CWRU takes the stage at Microsoft’s Build conference to show how HoloLens can transform learning
Last spring, Professor Mark Griswold told a global audience about the potential of Microsoft HoloLens to transform learning.
Twelve months later, Griswold showed the world exactly how—or at least his hologram did.
Speaking at Microsoft’s annual Build conference for the second consecutive year, Griswold was joined by School of Medicine Dean Pamela Davis and two university developers, Jeff Mlakar and Henry Eastman—all three of whom were actually on stage in person at San Francisco’s Moscone Center.
The group’s task? To demonstrate the immense advantage that three-dimensional images can give to students learning anatomy.
Six months ago, Case Western Reserve and Cleveland Clinic broke ground on a 485,000-square-foot Health Education Campus, a space designed to support interprofessional learning and offer the most advanced technology available.
As part of creating what Davis called a “state-of-the-future” building, the new space will not include any of the traditional cadaver-filled laboratories that for decades have housed anatomy classes. Instead, just as Mlakar and Eastman did Wednesday, medical students will don HoloLens headsets to see the body’s organs and systems.
The pair began with a hologram of the digestive system, with labels on organs including the stomach, gall bladder and liver. Davis asked them about the pancreas, which, nestled behind the stomach, cannot be seen from the front of the body.

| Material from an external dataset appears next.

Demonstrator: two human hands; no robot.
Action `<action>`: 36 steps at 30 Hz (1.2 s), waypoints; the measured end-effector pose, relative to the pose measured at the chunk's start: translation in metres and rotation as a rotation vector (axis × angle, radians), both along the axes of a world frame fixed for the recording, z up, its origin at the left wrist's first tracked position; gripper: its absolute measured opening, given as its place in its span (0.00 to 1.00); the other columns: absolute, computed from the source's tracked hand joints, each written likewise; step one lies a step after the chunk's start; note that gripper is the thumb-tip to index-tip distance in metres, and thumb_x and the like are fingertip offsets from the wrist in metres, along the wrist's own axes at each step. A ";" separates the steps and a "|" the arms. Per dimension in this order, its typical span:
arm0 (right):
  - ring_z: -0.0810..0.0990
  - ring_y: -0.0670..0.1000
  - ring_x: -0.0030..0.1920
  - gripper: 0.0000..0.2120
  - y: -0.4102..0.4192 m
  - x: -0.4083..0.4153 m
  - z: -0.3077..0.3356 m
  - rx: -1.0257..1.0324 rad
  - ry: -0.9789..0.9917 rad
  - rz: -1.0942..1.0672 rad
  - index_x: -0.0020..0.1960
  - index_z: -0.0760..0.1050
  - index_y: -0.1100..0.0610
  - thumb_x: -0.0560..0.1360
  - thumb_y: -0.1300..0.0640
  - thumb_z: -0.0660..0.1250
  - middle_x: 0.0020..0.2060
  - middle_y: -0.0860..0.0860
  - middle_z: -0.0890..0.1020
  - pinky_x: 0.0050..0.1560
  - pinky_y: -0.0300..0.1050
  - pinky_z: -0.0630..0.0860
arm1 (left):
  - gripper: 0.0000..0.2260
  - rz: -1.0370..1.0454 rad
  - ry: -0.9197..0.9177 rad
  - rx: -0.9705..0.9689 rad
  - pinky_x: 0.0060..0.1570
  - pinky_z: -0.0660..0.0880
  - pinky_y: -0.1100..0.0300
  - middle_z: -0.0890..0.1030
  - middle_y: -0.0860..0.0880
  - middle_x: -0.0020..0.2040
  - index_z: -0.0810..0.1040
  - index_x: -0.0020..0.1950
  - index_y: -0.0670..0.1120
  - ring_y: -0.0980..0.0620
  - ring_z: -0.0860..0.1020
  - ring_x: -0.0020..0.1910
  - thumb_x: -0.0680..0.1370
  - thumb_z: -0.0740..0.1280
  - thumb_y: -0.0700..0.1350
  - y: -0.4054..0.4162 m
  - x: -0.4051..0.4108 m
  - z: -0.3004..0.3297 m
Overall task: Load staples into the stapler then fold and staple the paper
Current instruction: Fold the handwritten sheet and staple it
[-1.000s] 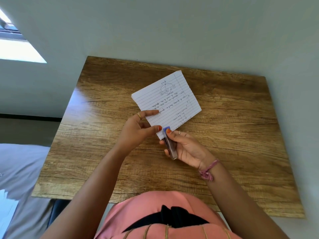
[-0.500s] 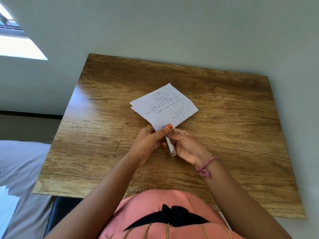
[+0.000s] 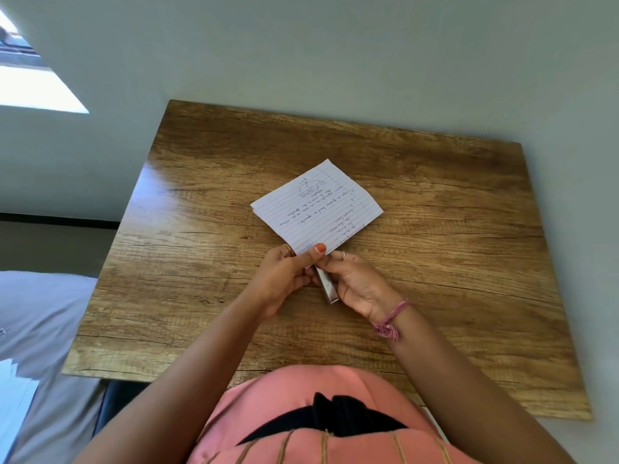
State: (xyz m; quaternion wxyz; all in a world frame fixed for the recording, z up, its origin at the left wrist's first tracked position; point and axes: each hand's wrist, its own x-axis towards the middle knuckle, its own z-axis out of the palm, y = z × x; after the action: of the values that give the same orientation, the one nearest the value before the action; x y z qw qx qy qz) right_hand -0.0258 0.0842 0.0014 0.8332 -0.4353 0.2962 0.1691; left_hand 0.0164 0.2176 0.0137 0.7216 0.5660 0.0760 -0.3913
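A folded sheet of lined paper (image 3: 318, 209) with handwriting is held above the wooden table (image 3: 452, 262). My left hand (image 3: 284, 279) pinches its near corner, thumb on top. My right hand (image 3: 356, 283) grips a small metal stapler (image 3: 326, 286), which points up under that same corner of the paper. The stapler's front end is hidden by the paper and my left thumb. Both hands touch each other at the corner.
The table stands against a pale wall (image 3: 335, 61). Grey fabric (image 3: 40, 313) lies at the left below the table edge. A bright window (image 3: 33, 88) is at the upper left. My pink top (image 3: 318, 413) fills the bottom of the view.
The paper has dropped lower and flatter. My left hand shifted from the paper's side to its near corner, covering the stapler's blue tip; the two hands have come together.
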 end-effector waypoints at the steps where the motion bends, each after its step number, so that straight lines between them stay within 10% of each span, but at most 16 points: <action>1: 0.82 0.47 0.37 0.05 0.000 0.000 0.001 0.001 -0.002 0.001 0.47 0.80 0.60 0.74 0.64 0.66 0.38 0.51 0.85 0.41 0.37 0.78 | 0.08 -0.037 0.012 -0.012 0.40 0.79 0.62 0.80 0.44 0.41 0.80 0.50 0.40 0.52 0.78 0.38 0.74 0.70 0.43 0.003 0.003 0.000; 7: 0.82 0.47 0.37 0.05 0.000 0.001 0.003 -0.018 0.015 0.016 0.46 0.81 0.60 0.72 0.62 0.70 0.40 0.52 0.84 0.39 0.37 0.79 | 0.09 0.072 0.099 -0.153 0.46 0.81 0.56 0.84 0.44 0.51 0.78 0.56 0.41 0.48 0.82 0.50 0.78 0.65 0.42 0.010 0.014 -0.002; 15: 0.83 0.49 0.41 0.15 -0.003 0.001 0.013 0.013 0.058 0.077 0.50 0.80 0.61 0.66 0.56 0.72 0.42 0.54 0.85 0.41 0.40 0.80 | 0.32 0.292 -0.325 0.164 0.50 0.79 0.51 0.84 0.43 0.50 0.55 0.68 0.52 0.47 0.83 0.50 0.73 0.71 0.34 0.010 0.015 -0.012; 22: 0.84 0.51 0.39 0.11 -0.019 -0.003 0.024 0.144 0.053 0.034 0.49 0.81 0.61 0.68 0.58 0.71 0.42 0.56 0.85 0.41 0.43 0.81 | 0.15 0.112 -0.227 0.031 0.46 0.80 0.57 0.82 0.46 0.56 0.77 0.61 0.45 0.46 0.81 0.56 0.75 0.68 0.35 0.022 0.022 -0.010; 36: 0.85 0.50 0.41 0.17 -0.018 -0.005 0.034 0.147 0.005 0.005 0.55 0.77 0.63 0.68 0.58 0.71 0.44 0.56 0.85 0.41 0.42 0.81 | 0.16 -0.014 -0.308 -0.045 0.42 0.82 0.55 0.81 0.44 0.59 0.79 0.57 0.47 0.46 0.83 0.52 0.73 0.69 0.31 0.034 0.032 0.013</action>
State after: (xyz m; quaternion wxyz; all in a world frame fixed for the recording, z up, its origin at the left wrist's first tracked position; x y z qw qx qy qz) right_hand -0.0310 0.0661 0.0356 0.8618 -0.3734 0.2837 0.1936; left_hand 0.0489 0.2520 0.0271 0.7346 0.6034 -0.0481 -0.3066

“Thankfully with HoloLens,” Mlakar said, making a small hand gesture that caused the holographic body to rotate 180 degrees to reveal the organ, “it’s really easy to get the best view of things.”
It’s also easy to engage with an instructor hundreds of miles away, as Professor Griswold demonstrated when a simple 3-D head and arm representing him entered the sold-out auditorium.

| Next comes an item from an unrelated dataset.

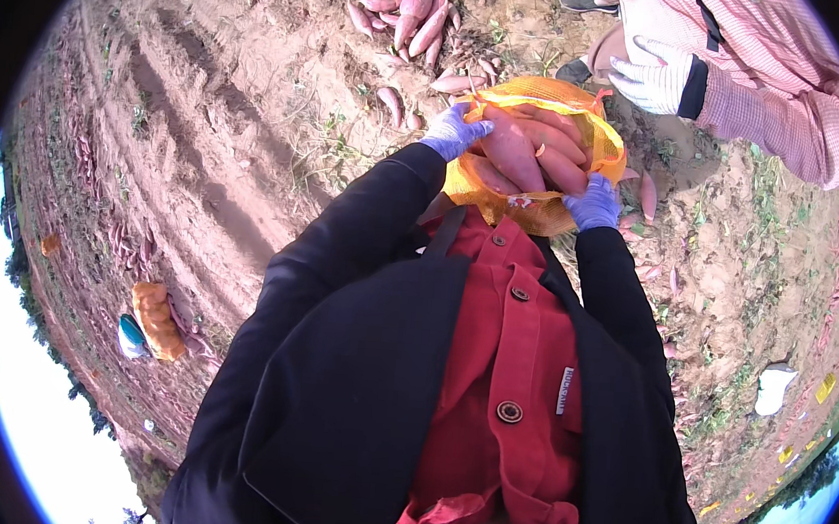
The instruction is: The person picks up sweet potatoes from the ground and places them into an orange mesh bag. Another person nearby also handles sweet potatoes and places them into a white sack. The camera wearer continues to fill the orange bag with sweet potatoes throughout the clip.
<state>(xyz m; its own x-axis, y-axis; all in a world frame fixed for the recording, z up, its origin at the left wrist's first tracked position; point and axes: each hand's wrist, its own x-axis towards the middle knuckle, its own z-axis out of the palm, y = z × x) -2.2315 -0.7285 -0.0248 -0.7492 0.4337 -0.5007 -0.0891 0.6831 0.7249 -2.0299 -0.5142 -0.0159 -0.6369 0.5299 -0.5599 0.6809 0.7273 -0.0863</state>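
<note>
An orange mesh sack (544, 91) stands before me with its mouth wide, filled with large pinkish sweet potatoes (517, 151). My left hand (452, 131), in a purple glove, grips the left side of the rim, its thumb reaching inward by a sweet potato. On the near right side of the rim, my right hand (592, 204), gloved the same way, holds the mesh. The lower part of the sack is partly hidden behind my clothes.
A heap of sweet potatoes (403, 6) lies on the soil beyond the sack. At the upper right stands a co-worker with a white-gloved hand (652, 77) close to the sack. A full orange sack (157, 321) lies far left; a white bag (775, 390) is at right.
</note>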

“This is our new system,” he said, “which allows me to teach and interact with you, even though I’m not there. … This is really changing what it means to be ‘in class.’”

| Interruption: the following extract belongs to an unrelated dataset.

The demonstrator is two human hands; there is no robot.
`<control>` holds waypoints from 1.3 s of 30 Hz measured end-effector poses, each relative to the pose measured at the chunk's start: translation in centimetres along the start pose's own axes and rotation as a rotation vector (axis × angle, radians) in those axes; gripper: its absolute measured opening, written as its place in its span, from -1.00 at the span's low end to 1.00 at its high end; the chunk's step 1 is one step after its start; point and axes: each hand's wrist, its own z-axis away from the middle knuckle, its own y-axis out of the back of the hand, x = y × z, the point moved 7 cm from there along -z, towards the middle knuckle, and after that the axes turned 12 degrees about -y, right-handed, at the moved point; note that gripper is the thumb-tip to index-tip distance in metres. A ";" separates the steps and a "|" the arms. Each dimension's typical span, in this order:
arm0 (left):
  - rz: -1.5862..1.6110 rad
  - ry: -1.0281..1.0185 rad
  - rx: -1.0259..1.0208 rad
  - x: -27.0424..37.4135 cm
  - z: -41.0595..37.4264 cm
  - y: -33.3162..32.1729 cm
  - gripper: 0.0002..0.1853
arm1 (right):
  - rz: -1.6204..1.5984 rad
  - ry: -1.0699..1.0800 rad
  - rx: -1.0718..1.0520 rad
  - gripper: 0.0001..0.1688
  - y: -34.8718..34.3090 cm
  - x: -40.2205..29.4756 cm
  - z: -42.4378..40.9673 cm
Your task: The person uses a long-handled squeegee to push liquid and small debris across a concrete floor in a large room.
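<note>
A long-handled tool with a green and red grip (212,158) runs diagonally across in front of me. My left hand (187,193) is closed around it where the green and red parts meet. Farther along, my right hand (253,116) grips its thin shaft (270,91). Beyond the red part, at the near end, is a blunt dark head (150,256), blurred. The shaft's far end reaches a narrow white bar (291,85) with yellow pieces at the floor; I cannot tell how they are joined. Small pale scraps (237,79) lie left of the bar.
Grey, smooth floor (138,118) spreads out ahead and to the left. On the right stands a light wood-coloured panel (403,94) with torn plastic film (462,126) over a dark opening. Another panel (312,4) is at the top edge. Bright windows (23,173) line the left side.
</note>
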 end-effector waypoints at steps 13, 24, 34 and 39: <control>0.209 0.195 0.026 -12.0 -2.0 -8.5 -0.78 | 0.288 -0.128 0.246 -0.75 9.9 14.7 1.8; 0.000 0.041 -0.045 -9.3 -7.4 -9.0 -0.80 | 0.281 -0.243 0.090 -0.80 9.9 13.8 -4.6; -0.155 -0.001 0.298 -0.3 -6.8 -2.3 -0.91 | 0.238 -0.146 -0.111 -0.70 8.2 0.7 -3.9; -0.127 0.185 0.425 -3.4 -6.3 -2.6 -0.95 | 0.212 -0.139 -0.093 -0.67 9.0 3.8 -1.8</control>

Based on an actual patient MRI from Case Western Reserve Biomedical Engineering Professor Cameron McIntyre’s lab, Griswold guided Eastman and Mlakar through an examination of the white-matter tracts of the brain, fibers that allows messages to travel from one area to another. Based on an actual patient’s MRI, the hologram color-coded the fibers by direction, and included a bright red mass that Griswold identified as a tumor.
“Hey Jeff and Henry,” Griswold’s hologram called out as his “face” drew closer to the brain and his “finger” pointed to the red orb and other areas, “Can you see how this tumor intersects the light blue track, but not the green track or the yellow one?”
Indeed they could, illuminating the two lobes whose fibers the tumor crossed. One, the occipital, is responsible for visual processing, while the other controls the sense of touch.
Griswold, a world-renowned radiology researcher, explained that he had worked with datasets of brain MRIs for more than a decade, “and I never fully understood their 3-D structure until I saw them in HoloLens.”
And Davis added that students who had used the HoloLens devices reported that 15 minutes with the three-dimensional images “could have saved them dozens of hours” in their traditional anatomy labs.
“The quicker our students learn facts like these,” Davis said, “the more time they have to think with them. We are teaching them to think like a doctor.”
Case Western Reserve was the only university among 30 organizations that partnered with the company for initial pilot testing of the HoloLens’ potential. In addition to anatomy, the university is exploring using HoloLens in other academic applications, including engineering. Others include NASA, Japan Airlines, Volvo and the Dubai Electricity and Water Authority. Case Western Reserve also was the only organization to give a HoloLens demonstration on the Build stage.
The university’s team was introduced by Microsoft’s Alex Kipman, the lead creator of the HoloLens device. Shortly before Case Western Reserve’s presentation, Kipman and HoloLens co-creator Kudo Tsunoda announced that the first HoloLens holographic computer kits would ship to developers and enterprise clients that very day.
“Today, today is the day, where we leap from dreaming about mixed worlds to having Microsoft HoloLens become a reality,” Kipman said just before Tsunoda joined him on stage and the two embraced.
As Tsunoda left the stage, an emotional Kipman wiped his eye.
“I have waited for this moment,” he said, “for a very long time.”